Food for dogs,
Dallas police Detective Dan Lesher kicked in the trailer door the night the search warrant was served.
Over the next several hours, officers from at least three police agencies moved through the home with video and still cameras, looking for evidence.
It smelled like a filthy litter box and looked like a homeless camp: piles of dishes with rotting food; mounds of moldy clothes; toys and stuffed animals strewn everywhere.
The detectives took note of cabinets packed with graham crackers, macaroni and cheese, bags of bread and tubs of coffee.
The refrigerator was stocked with bottles of Coors Light and a few cartons of eggs. In the freezer, a chicken and a ham sat on a shelf next to two packages of microwaveable enchiladas.
“There was a lot of food in the refrigerator and fast-food boxes everywhere, so people were eating and Barbara sure wasn’t missing many meals,” Owens said. “But what got me was there was food down for the dogs, and dog vitamins. They were treating the dogs better than Lauren.”
The officers discovered a box of sex toys, but no direct evidence of sexual abuse or drugs. They seized a wooden paddle and a book, 101 Activities for Kids in Tight Spaces.
Eventually, officers made their way to the master bedroom closet.
“I remember two things about that closet: the smell and the first step,” said Lesher, who is now retired. “It was carpeted and urine just squished up around my shoes. There wasn’t a dry place I could find that wasn’t soaked with body fluids, and there was feces smeared everywhere.”

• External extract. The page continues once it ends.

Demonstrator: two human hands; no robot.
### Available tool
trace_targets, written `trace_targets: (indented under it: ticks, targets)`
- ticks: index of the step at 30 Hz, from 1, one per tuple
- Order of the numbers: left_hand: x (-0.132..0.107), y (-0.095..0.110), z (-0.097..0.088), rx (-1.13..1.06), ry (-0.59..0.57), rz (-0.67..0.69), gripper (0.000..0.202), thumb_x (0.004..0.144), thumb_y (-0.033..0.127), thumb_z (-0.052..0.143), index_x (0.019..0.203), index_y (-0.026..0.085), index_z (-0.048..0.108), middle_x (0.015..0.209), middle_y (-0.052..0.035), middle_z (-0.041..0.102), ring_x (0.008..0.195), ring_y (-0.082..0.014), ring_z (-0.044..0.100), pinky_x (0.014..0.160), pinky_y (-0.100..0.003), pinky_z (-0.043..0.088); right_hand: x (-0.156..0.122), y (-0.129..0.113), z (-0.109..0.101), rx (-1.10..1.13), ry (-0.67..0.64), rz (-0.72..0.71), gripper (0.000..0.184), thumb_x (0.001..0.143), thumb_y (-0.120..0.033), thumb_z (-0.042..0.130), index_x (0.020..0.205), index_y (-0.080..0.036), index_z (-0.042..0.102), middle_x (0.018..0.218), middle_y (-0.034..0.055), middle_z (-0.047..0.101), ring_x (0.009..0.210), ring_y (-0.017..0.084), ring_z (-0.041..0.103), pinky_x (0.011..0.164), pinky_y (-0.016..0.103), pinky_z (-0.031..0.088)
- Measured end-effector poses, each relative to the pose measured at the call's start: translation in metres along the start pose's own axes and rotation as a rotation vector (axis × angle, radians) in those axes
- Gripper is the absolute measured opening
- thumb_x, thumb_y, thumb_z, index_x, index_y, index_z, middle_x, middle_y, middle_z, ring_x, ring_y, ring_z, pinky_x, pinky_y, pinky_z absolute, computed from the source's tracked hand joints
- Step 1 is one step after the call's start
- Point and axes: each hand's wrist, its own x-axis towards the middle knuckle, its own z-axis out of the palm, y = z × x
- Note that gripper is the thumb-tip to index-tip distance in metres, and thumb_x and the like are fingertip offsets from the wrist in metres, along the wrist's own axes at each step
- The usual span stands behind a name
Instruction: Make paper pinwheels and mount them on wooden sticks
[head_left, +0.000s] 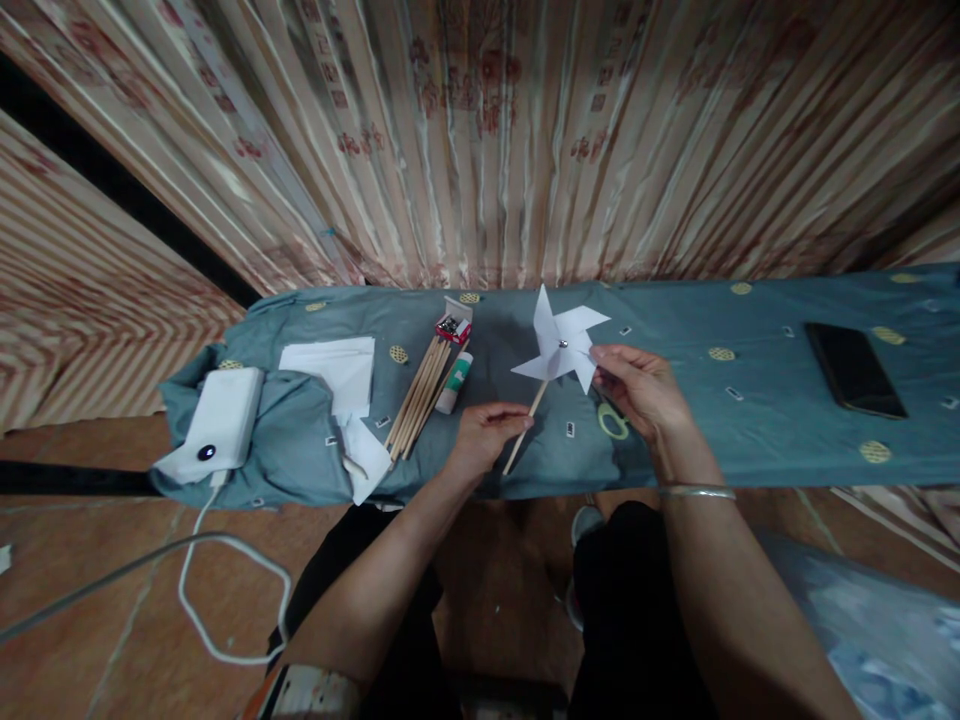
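Observation:
A white paper pinwheel (561, 342) on a thin wooden stick (523, 434) is held over the blue-grey cloth-covered table (765, 420). My left hand (486, 432) is closed around the lower part of the stick. My right hand (636, 388) pinches the tip of one paper blade on the pinwheel's right side. A metal pin shows at the pinwheel's centre.
A bundle of wooden sticks (420, 398), a glue stick (454, 383) and a small red box (453, 326) lie left of my hands. White paper pieces (334, 372), a white power bank (217, 420) with cable and a black phone (853, 368) also rest here. Scissors handle (612, 422) lies under my right hand.

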Motion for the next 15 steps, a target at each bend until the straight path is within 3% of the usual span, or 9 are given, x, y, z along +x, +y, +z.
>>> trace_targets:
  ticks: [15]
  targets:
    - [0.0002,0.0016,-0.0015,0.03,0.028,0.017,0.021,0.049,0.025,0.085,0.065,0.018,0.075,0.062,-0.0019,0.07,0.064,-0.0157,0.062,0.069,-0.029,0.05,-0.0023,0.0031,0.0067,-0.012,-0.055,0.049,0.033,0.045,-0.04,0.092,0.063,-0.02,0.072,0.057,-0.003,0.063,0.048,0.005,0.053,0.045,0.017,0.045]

Lesher was called in to supervise the collection of evidence because he’d worked some of the city’s most vile crime scenes.
“I’d been in trailers worse than that in my career, but I’d never been in a cage like that before,” he said. “And that’s what it was. It was a cage, not a closet.”
Lesher made two critical decisions that night.
One, he instructed deputies to collect the closet door as evidence — there were scratch marks on the door handle, possibly from Lauren biting and clawing to escape. And two, he asked them to roll up the foul carpet and bag it for use during trial.
“Nobody was thrilled about that, but everybody understood it was a necessary evil,” Lesher said. “The jury needed a vision of what this girl was subjected to.”